Open funderburkjim opened 8 years ago
New horizons, too wide, too bright. Let's get back to correction of headwords :walking:
bibnew_disp2_edit.txt is intended to be a file that we edit to 'fill in the blanks' of the 'new' literary source references of PW.
Currently there are 287 of these, identified by the string title=
in the file.
Only one of these is determined at the moment (at line 47 of the file).
A thesis by Jachertz (in pdf and digitized forms). Note - I had problems viewing the pdf via the browser. It displays properly with Adobe Reader.
Beginning at line 405 of the digitization, there is a list of works, probably collated from (pw = PWK), (PW=PWG), and maybe MW (?).
Very brief usage suggests that some of our missing cases are likely mentioned here.
For instance at line 563 of the digitization, there is p><b>Ar4g.</b> s. Arjunasama1gama
,
which provides a resolution for 'ARG4' at line 92 of bibnew_disp2_edit.txt.
This example also illustrates some of the problems of doing this collation, for the Jachertz digitization mis-spells the abbreviation as 'Ar4g' instead of the pdf's 'Arg4' .
This example also illustrates some of the problems of doing this collation, for the Jachertz digitization mis-spells the abbreviation as 'Ar4g' instead of the pdf's 'Arg4' .
@funderburkjim So there are 287 cases to be checked in Jachertz?
@gasyoun The 287 cases are the unresolved literary source abbreviations in PWK.
One of the sources we might use to resolve these cases is Jachertz.

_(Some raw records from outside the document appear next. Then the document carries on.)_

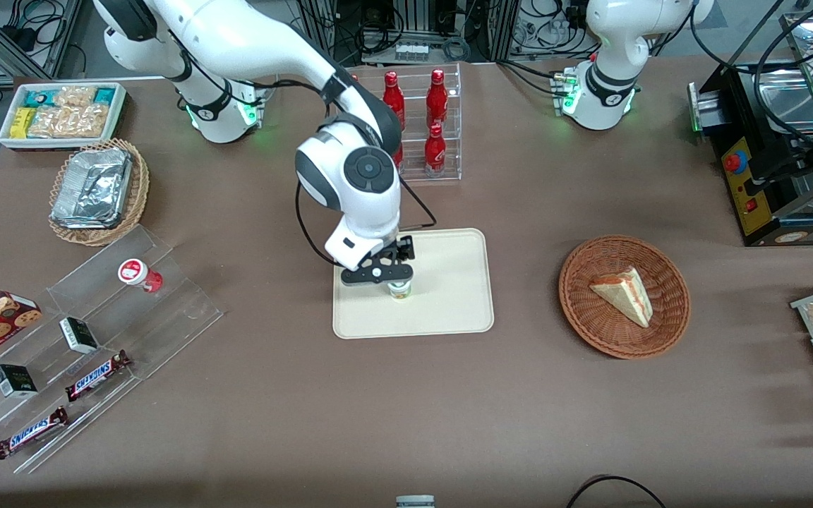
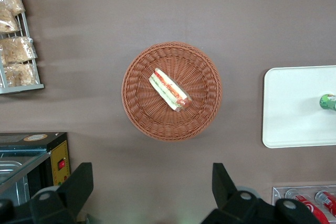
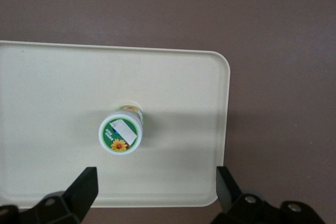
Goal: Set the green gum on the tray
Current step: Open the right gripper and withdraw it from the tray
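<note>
The green gum [image 1: 400,289] stands upright on the cream tray [image 1: 449,314], toward the tray's edge nearer the working arm. Its white lid with the green-and-yellow label [image 3: 122,134] faces up in the right wrist view. My gripper [image 1: 383,274] hangs just above the bottle, open, its two black fingers [image 3: 86,184] spread wide with nothing between them. The gripper [image 3: 156,187] is clear of the bottle, and only tray surface [image 3: 178,87] shows between its fingers. The left wrist view catches the gum [image 2: 328,102] at the border of the tray [image 2: 294,108].
A red-labelled bottle [image 1: 140,274] sits on the clear stepped rack [image 1: 96,339] with Snickers bars, toward the working arm's end. A wicker basket [image 1: 624,339] holding a sandwich lies toward the parked arm's end. An acrylic rack of red bottles [image 1: 435,127] stands farther from the camera than the tray.
</note>
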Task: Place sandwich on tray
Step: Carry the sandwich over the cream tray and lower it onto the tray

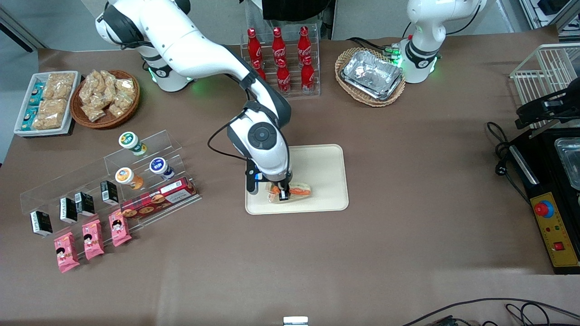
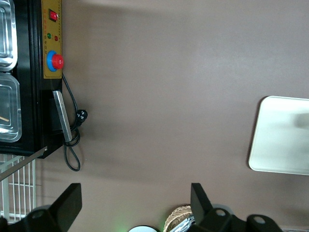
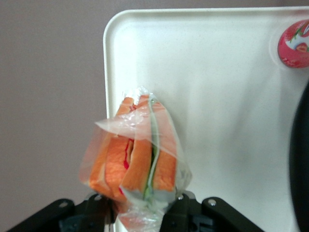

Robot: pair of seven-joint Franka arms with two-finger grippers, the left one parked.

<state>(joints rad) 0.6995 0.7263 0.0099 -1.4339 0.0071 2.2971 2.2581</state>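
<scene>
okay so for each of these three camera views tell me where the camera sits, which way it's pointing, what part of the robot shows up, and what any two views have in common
Front view: high, facing the robots; shows the table, both arms, and the gripper over the tray.
Left wrist view: on the parked arm, looking down at bare table; its own fingers show.
Right wrist view: on the working arm, looking down past its fingers at the sandwich they hold.
Shared: all three show the tray; front and right wrist show the sandwich.

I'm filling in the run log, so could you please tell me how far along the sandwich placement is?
Nearly done. The transfer looks complete: the sandwich is over the tray, at the edge nearest the front camera. In hand: the tool is shut on the sandwich's plastic wrap, as the wrist view shows. Whether the sandwich already rests on the tray surface is unclear. Left: opening the fingers and lifting away.
</scene>
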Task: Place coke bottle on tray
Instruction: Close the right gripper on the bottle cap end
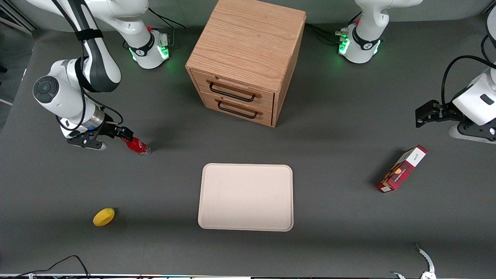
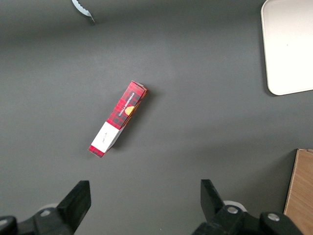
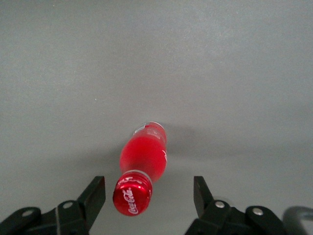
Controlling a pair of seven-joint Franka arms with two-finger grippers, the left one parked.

It might be that the references in MW will also help us to resolve the PWK unknowns. That is why the MW references are interspersed in the bibnew_disp2_edit.txt. For instance, the two unresolved cases 'ANUPADA' and 'ANUPADAS' are likely to be 'anupada-sūtra ' which appears as an MW literary source.
Thanks. Just today had a fight. One man told that there are no unknown abbreviations in PW(G-K). I had to laugh.
The man can easily prove us wrong by filling in the blanks in bibnew_disp2_edit.txt :)
This issue documents some work which may be of use in connection with #56. The work is done in the pwbib_new_work directory of this repository.
The redo.sh script computes the various results.
mergebibnew.txt This file merges pwbib1 (the PW bibliography references) and pwbib_new (the references which are needed to resolve literary source references appearing in the digitization pw.txt of the dictionary).
The records are sorted by abbreviation (ignoring Anglicized-Sanskrit-numbers, and capitalization). If some of the unknown abbreviations of pwbib_new are spelling variants of references already in the bibliography, this ordering may emphasize this fact. Also, the handful of duplicates in the bibliography (that occur in different volumes of the text), will be identified.
There is a lot of data to examine here. Again, the main focus is to provide clues to what the 'title' should be for the 'new' PW bibliographic entries that have been uncovered by our matching regimen. Preliminary examination of bibnew_disp2 suggests that some fraction of the unknown titles may be readily inferred.
Also, some of the unknown abbreviations may be suggestive to those of us familiar with the Sanskrit corpus.